EXERCISE OBJECTIVE: For the entries below, say how many lines include the word "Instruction" and add nothing else.
*** Opening of RECORDS PROVIDED ***
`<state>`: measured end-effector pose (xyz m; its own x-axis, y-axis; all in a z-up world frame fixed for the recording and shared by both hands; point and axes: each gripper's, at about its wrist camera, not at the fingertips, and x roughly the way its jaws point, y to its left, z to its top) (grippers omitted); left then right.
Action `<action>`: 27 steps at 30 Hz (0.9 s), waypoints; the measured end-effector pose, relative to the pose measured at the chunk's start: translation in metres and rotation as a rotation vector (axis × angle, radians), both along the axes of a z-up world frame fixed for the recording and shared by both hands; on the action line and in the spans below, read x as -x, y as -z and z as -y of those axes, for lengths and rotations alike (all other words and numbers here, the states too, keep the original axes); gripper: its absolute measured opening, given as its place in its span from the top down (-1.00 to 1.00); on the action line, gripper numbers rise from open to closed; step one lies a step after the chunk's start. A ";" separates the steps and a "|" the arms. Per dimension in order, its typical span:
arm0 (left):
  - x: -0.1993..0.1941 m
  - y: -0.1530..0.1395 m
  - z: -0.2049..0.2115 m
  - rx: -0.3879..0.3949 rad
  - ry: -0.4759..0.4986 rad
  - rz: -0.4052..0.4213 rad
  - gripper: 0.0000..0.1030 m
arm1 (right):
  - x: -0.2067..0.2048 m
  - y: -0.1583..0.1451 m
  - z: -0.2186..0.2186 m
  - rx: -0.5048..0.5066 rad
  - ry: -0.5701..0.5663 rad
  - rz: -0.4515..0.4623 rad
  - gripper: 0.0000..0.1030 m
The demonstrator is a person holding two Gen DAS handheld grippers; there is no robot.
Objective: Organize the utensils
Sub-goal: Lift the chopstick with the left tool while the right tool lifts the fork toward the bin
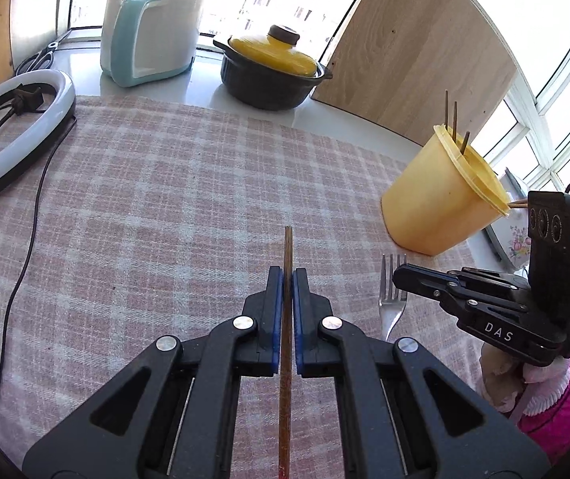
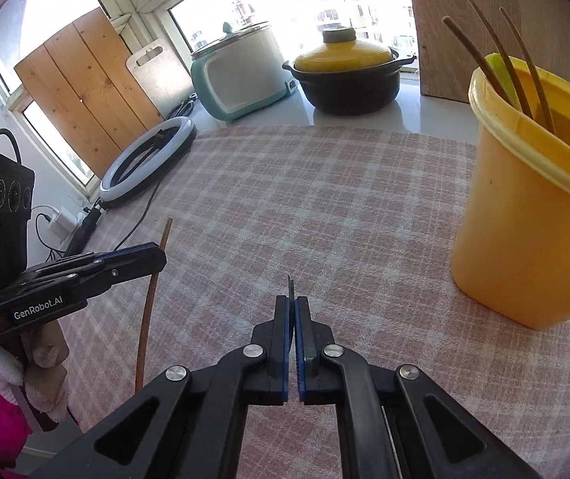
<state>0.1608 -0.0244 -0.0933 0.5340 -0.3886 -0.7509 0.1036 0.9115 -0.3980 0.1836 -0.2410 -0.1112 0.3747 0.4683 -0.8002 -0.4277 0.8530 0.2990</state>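
Checked cloth (image 1: 165, 183) under yellow cup (image 1: 436, 199), ring light (image 1: 17, 127).

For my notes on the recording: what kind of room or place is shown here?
Most likely a home kitchen counter beside a window. A yellow-lidded pot and a white electric cooker stand at the back, and a yellow utensil holder stands on a checked cloth.

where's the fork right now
The fork is clamped in the right gripper, tines up, above the checked cloth just below the yellow cup.
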 end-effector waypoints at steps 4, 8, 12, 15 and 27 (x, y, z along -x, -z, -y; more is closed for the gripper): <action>0.008 -0.025 -0.001 0.002 -0.005 0.061 0.96 | 0.008 -0.018 0.012 -0.009 0.020 0.049 1.00; 0.013 -0.045 0.001 0.008 -0.002 0.115 0.96 | 0.015 -0.039 0.016 -0.008 0.034 0.111 1.00; 0.019 -0.059 0.005 0.022 0.014 0.146 0.96 | 0.024 -0.058 0.019 0.006 0.036 0.179 1.00; 0.023 -0.068 0.010 0.021 0.027 0.175 0.96 | 0.032 -0.071 0.023 0.011 0.046 0.223 1.00; 0.025 -0.120 0.023 0.060 0.069 0.298 0.96 | 0.048 -0.124 0.050 0.004 0.100 0.359 1.00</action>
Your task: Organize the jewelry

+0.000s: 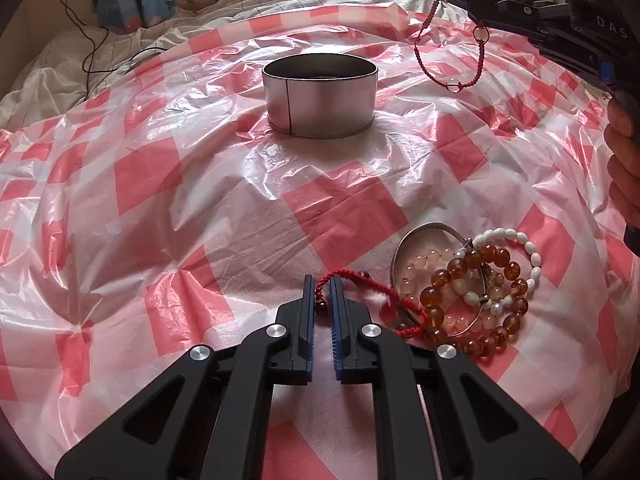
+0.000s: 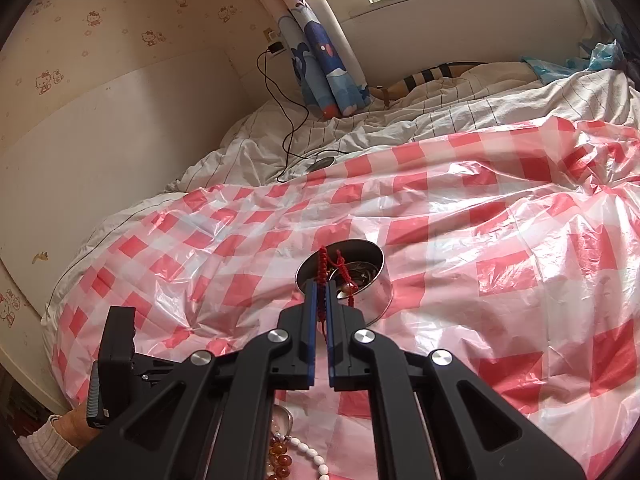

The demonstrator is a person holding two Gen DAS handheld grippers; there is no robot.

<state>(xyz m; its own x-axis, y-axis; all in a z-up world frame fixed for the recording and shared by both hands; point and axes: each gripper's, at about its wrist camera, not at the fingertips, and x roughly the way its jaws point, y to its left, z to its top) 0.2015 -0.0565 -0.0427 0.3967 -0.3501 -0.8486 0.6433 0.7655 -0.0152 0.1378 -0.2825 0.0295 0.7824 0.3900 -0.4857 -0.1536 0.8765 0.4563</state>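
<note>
A round metal tin [image 1: 320, 96] stands open on the red-checked plastic sheet [image 1: 160, 184]; it also shows in the right wrist view [image 2: 372, 276]. My right gripper [image 2: 321, 286] is shut on a red cord bracelet [image 2: 325, 268] and holds it in the air to the tin's right; the bracelet hangs from it in the left wrist view [image 1: 444, 60]. My left gripper [image 1: 322, 280] is low on the sheet, jaws narrowly apart around another red cord bracelet [image 1: 360, 284]. A pile of amber, white and pink bead bracelets and a silver bangle [image 1: 468, 288] lies to its right.
A crumpled white duvet [image 2: 400, 120] lies beyond the sheet. A black cable [image 2: 288, 120] and a charger lie at the far left. A blue cartoon curtain [image 2: 328, 60] hangs by the wall. A blue plastic bag [image 2: 580, 62] lies at the far right.
</note>
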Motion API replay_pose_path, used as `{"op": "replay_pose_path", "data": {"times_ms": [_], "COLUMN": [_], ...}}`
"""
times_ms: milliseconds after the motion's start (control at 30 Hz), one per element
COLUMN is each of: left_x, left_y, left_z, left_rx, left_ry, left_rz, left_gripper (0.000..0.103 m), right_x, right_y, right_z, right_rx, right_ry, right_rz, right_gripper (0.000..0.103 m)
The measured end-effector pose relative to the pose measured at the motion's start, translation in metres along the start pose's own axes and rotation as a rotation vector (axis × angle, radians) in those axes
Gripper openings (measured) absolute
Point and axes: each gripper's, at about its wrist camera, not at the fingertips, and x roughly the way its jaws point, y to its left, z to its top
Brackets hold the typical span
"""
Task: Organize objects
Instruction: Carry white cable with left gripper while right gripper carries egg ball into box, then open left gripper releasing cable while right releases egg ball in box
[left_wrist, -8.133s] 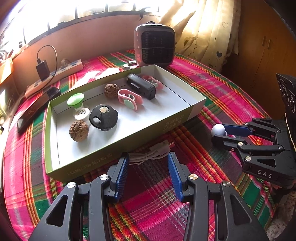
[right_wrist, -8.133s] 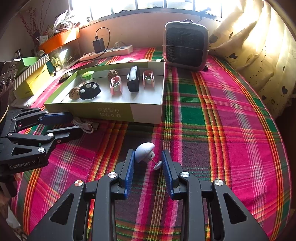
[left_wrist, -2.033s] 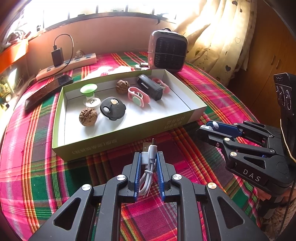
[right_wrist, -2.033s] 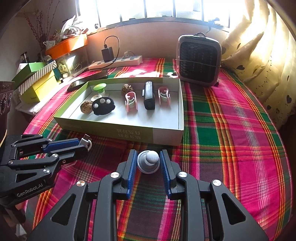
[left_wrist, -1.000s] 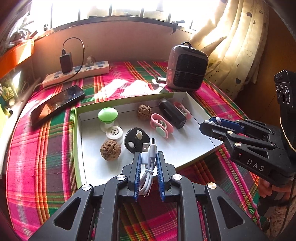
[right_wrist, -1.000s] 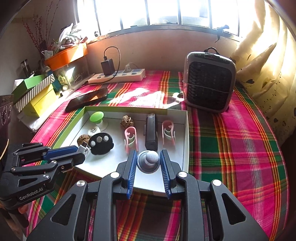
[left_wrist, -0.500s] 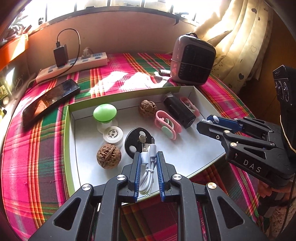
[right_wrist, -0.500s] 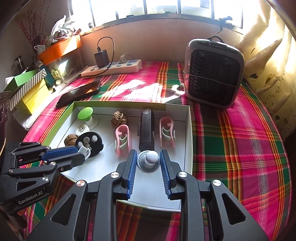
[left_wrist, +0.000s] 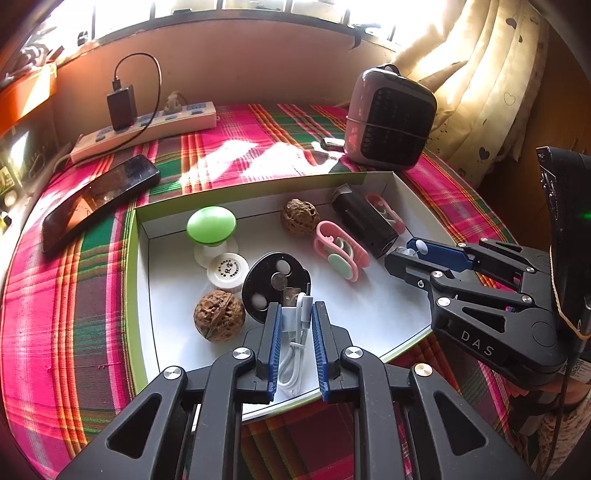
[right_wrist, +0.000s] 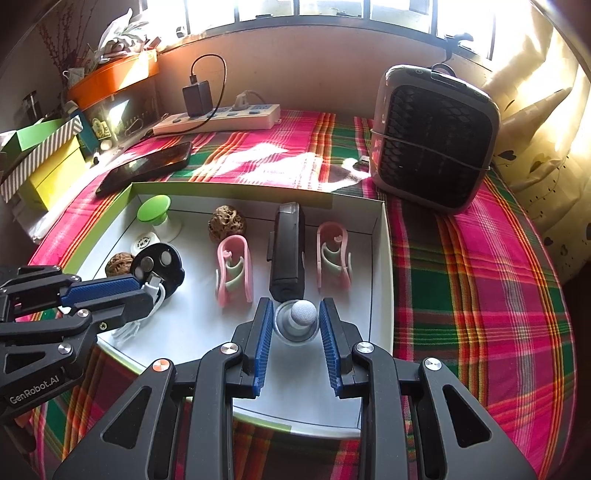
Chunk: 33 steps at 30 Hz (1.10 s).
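Note:
A shallow white box with a green rim (left_wrist: 130, 280) (right_wrist: 382, 280) lies on the plaid cloth. My left gripper (left_wrist: 294, 314) is shut on a coiled white USB cable (left_wrist: 293, 339) and holds it low over the box's near part; the left gripper also shows in the right wrist view (right_wrist: 146, 284). My right gripper (right_wrist: 296, 314) stands over the box's near right, its jaws slightly apart around a small white mushroom-shaped light (right_wrist: 298, 320). Whether the jaws still press it is unclear. The right gripper appears in the left wrist view (left_wrist: 406, 253).
In the box lie a green mushroom light (left_wrist: 211, 229), two walnuts (left_wrist: 219, 319) (left_wrist: 299, 220), a black disc (left_wrist: 275, 288), a white cap (left_wrist: 228, 271), two pink clips (right_wrist: 234, 271) (right_wrist: 332, 254) and a black bar (right_wrist: 287, 251). A heater (right_wrist: 432, 142), phone (left_wrist: 99, 197) and power strip (left_wrist: 147, 131) stand behind.
Both grippers have moved forward and down into the box with their objects. The right jaws have parted slightly around the white light. The left stays shut on the cable.

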Motion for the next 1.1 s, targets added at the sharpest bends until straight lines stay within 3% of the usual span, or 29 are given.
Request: {"op": "replay_pose_path", "data": {"times_ms": [433,567,733,1100], "left_x": [0.004,0.004,0.004,0.000], "left_y": [0.002,0.004,0.009,0.009], "left_z": [-0.002,-0.003,-0.003,-0.006], "left_rx": [-0.015,-0.021,-0.038,-0.033], "left_ry": [0.017,0.020,0.020,0.012], "left_rz": [-0.020,-0.016,-0.010,-0.006], "left_gripper": [0.017,0.022,0.026,0.033], "right_x": [0.003,0.003,0.001,-0.003], "right_y": [0.003,0.003,0.004,0.009], "right_z": [-0.001,-0.001,-0.003,-0.005], "right_rx": [-0.001,0.006,0.008,0.013], "right_ry": [0.009,0.010,0.007,-0.002], "right_rz": [-0.025,-0.027,-0.033,-0.046], "right_gripper": [0.027,0.027,0.037,0.047]}}
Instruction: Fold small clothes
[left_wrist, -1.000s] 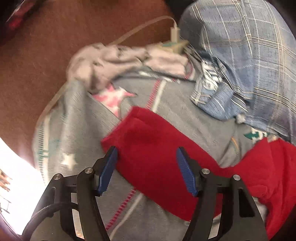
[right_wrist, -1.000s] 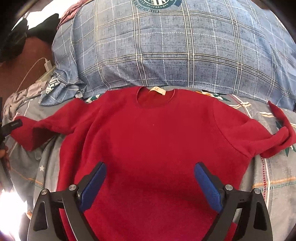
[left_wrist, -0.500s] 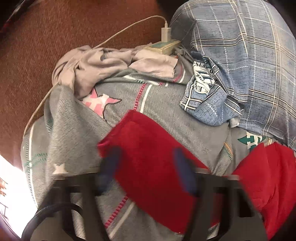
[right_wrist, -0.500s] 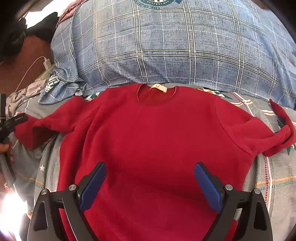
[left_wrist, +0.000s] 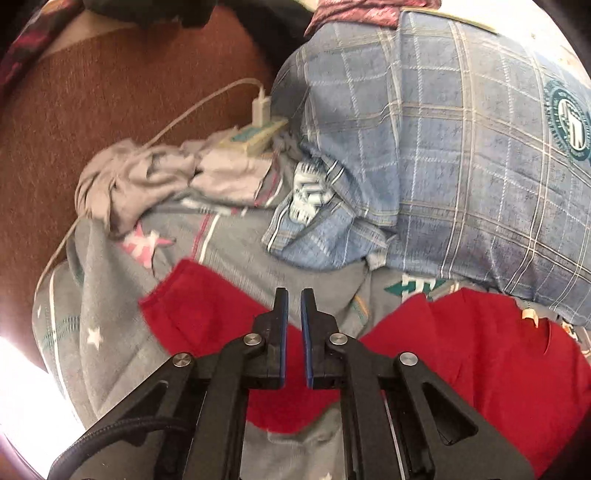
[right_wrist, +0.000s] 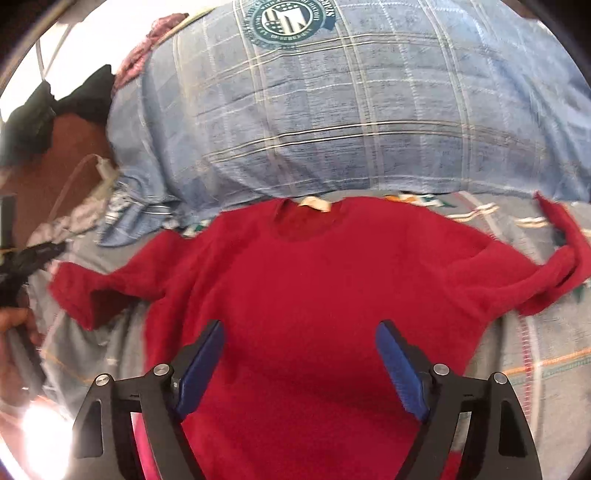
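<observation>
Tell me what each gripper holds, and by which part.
Right gripper is open over the red sweater, holding nothing. Left gripper is nearly shut at the sleeve upper edge; whether it pinches cloth cannot be told.

Left gripper (left_wrist: 291, 295): fingers drawn together from wide apart; sleeve lifted.

Jaws that straddled the red sweater's (right_wrist: 314, 295) left sleeve (left_wrist: 207, 314) a second ago now stand nearly closed, a thin slit between the blue pads (left_wrist: 282, 321); whether cloth is pinched there cannot be made out. Left view swung up and to the right: more of the blue plaid quilt (left_wrist: 461, 155) and its round emblem now show ahead. In the right view, the sleeve's cuff end is raised and hooked over beside the left gripper (right_wrist: 33, 254), casting a dark fold beneath. Right gripper (right_wrist: 299, 362) sits slightly nearer the collar.
</observation>
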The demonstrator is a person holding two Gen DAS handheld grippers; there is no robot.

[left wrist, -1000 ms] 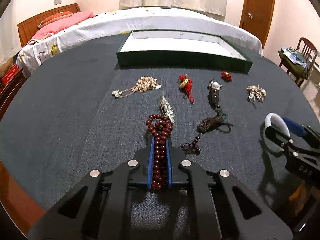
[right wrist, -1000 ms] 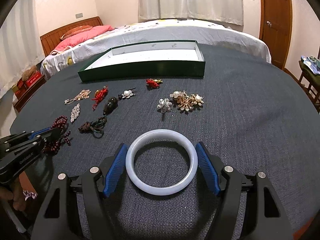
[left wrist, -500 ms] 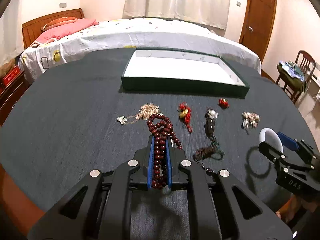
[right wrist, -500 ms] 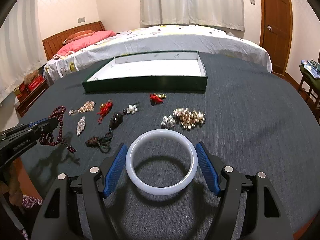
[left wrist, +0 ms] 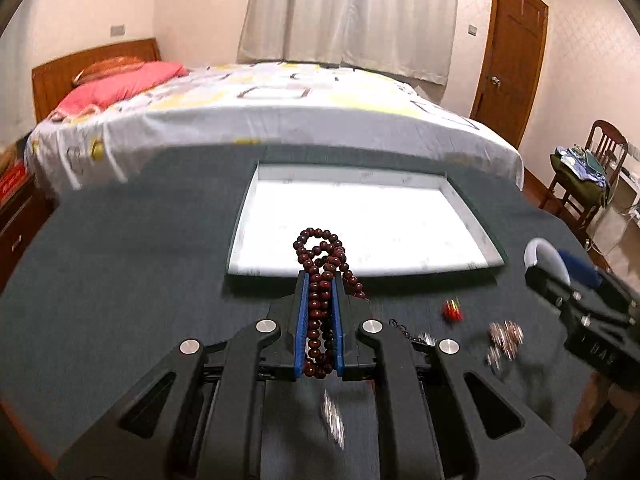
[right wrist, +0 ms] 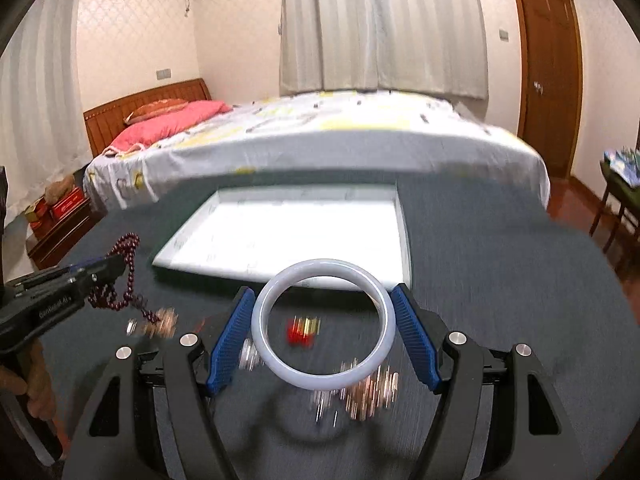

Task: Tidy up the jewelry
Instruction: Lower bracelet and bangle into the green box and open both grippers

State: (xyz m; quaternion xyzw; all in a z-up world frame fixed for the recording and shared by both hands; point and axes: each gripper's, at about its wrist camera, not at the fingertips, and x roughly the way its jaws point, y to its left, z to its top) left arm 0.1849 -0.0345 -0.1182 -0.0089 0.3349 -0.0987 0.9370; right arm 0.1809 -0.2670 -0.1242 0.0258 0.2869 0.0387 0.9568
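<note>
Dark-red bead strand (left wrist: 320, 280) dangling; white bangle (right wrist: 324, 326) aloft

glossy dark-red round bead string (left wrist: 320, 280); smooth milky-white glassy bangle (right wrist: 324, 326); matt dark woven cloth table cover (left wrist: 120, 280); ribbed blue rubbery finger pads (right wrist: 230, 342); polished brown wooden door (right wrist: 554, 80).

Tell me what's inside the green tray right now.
The green tray shows only its bare white lining; no jewelry visible inside. The bead string in the left gripper covers part of its near edge.
</note>
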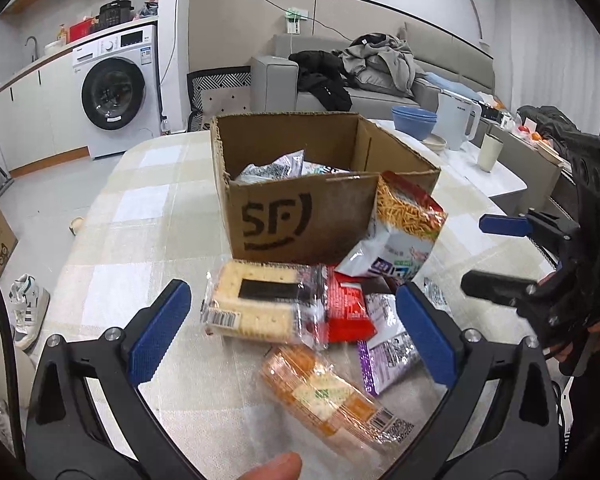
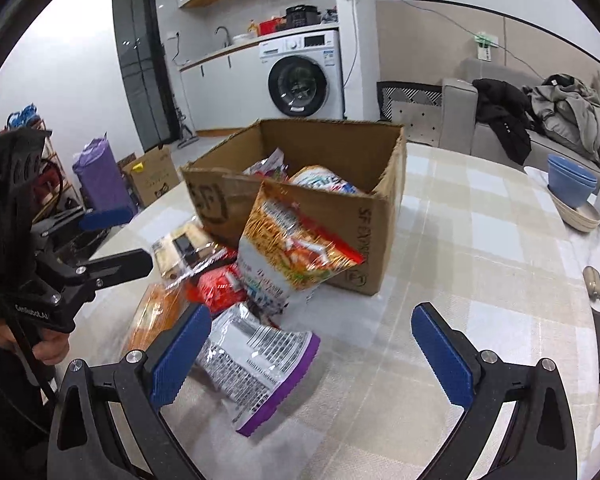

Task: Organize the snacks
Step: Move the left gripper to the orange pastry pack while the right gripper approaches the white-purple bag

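Both the left gripper (image 1: 294, 330) and right gripper (image 2: 312, 354) stood released over snack packets; the cardboard box (image 1: 300, 216) sat at twelve o'clock, perhaps touched by the noodle bag (image 1: 408, 216).

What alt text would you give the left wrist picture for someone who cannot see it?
Snack packets lie on a checked table before an open cardboard box, between the open left gripper fingers. The right gripper, also open, hovers at the right.
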Tool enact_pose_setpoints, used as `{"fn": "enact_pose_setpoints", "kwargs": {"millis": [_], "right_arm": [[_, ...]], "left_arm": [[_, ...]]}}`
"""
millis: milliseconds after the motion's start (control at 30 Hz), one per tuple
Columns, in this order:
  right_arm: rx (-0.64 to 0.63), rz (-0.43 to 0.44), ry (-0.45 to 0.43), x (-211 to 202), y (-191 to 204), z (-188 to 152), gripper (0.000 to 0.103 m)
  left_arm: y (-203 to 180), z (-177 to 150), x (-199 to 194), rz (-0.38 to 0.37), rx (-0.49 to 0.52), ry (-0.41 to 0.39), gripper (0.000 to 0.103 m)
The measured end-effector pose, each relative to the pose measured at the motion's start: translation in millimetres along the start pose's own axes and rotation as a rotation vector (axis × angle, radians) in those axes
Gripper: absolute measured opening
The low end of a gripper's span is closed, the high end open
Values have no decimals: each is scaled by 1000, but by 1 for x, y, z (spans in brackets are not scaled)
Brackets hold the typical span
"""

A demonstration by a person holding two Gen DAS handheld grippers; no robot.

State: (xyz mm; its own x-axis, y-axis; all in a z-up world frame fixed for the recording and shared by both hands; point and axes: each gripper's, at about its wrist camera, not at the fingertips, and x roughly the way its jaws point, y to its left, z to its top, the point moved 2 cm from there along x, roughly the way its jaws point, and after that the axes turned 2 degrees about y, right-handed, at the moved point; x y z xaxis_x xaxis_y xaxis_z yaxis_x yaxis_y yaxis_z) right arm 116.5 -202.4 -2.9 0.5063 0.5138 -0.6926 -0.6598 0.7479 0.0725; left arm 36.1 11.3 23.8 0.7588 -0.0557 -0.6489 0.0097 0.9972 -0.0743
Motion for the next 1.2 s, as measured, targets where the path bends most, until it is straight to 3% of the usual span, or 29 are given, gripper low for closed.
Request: {"fn": "enact_pose_setpoints", "kwargs": {"millis": [467, 900, 1200], "right_arm": [[-60, 53, 88, 22, 23, -20, 102], [113, 83, 164, 52, 16, -20, 102], [106, 49, 204, 69, 28, -19, 102]], "left_arm": [[-3, -14, 2, 10, 20, 50, 102], [13, -24, 14, 26, 19, 100, 102], [13, -29, 24, 6, 57, 156, 102]]}}
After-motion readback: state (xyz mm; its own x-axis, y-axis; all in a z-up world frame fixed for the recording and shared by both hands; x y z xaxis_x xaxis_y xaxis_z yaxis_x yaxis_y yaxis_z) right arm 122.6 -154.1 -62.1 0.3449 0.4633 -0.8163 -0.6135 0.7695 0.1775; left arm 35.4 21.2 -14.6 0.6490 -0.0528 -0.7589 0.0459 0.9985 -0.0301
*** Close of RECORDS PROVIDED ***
RESULT: 3